On March 12, 2002, I was trying to figure out how to push myself over the edge and actually make a serious attempt at quitting smoking.
I was convinced I would fail. Been there and done that several times.
I remember wondering if I should buy just one more pack, even though I had enough cigarettes to get through the day had it been a normal day. I wanted to make sure I had plenty.
I remember smoking a LOT that day. One after another.
I remember searching Google for something - anything - that might help. Maybe a smart phone app that could help me keep track of my quit? Maybe a stop smoking forum I could join?
My ashtray was overflowing, and for the first time in a long time I wasn't worried about stinking up the house. I was going to quit so what did it matter?
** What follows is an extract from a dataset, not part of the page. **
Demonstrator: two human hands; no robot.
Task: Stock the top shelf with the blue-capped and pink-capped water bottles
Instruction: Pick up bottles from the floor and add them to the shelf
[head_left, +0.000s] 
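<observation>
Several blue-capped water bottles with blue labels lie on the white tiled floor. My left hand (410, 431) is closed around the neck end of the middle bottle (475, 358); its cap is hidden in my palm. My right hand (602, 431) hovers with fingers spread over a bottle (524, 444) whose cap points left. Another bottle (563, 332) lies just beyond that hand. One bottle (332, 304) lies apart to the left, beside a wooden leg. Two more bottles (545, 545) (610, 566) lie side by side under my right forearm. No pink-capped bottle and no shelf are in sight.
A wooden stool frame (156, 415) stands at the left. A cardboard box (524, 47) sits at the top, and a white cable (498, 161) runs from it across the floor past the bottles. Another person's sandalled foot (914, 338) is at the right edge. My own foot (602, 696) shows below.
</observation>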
I remember being nervous, worried, doubtful, and scared. I remember pangs of nostalgia as I thought about abandoning my "friend" (the cigarette). I remember wondering how the heck was I going to get through meals, anxious times, relaxing times, alone times, up times, down times, travel times, reading a book times, browsing the computer times, cooking times, wine times, walking to the store times, and all the other times I had linked to smoking.
I remember wanting to quit THAT day - March 12, 2012.
Then I found WeQuit, and the incredible coincidence that March 14th was No Smoking Day. I didn't realize this was a British site, but that didn't matter.
There was an official No Smoking Day! Who knew!
So I decided then and there that I would quit on March 14th. I was so excited - in part because that meant I could smoke for another full day! Woohoo!
As it turns out, that extra day was helpful in terms of wrapping my brain around the idea that I was actually, really, completely, totally, and once-and-for-all quit.
I signed up, came back on the 14th, and the rest is history.
Yeah, I remember this time a year ago...and so to all of you newbies who are signing up for THIS year's No Smoking Day - welcome! You've come to the right place. Good luck, post often, and enjoy the ride!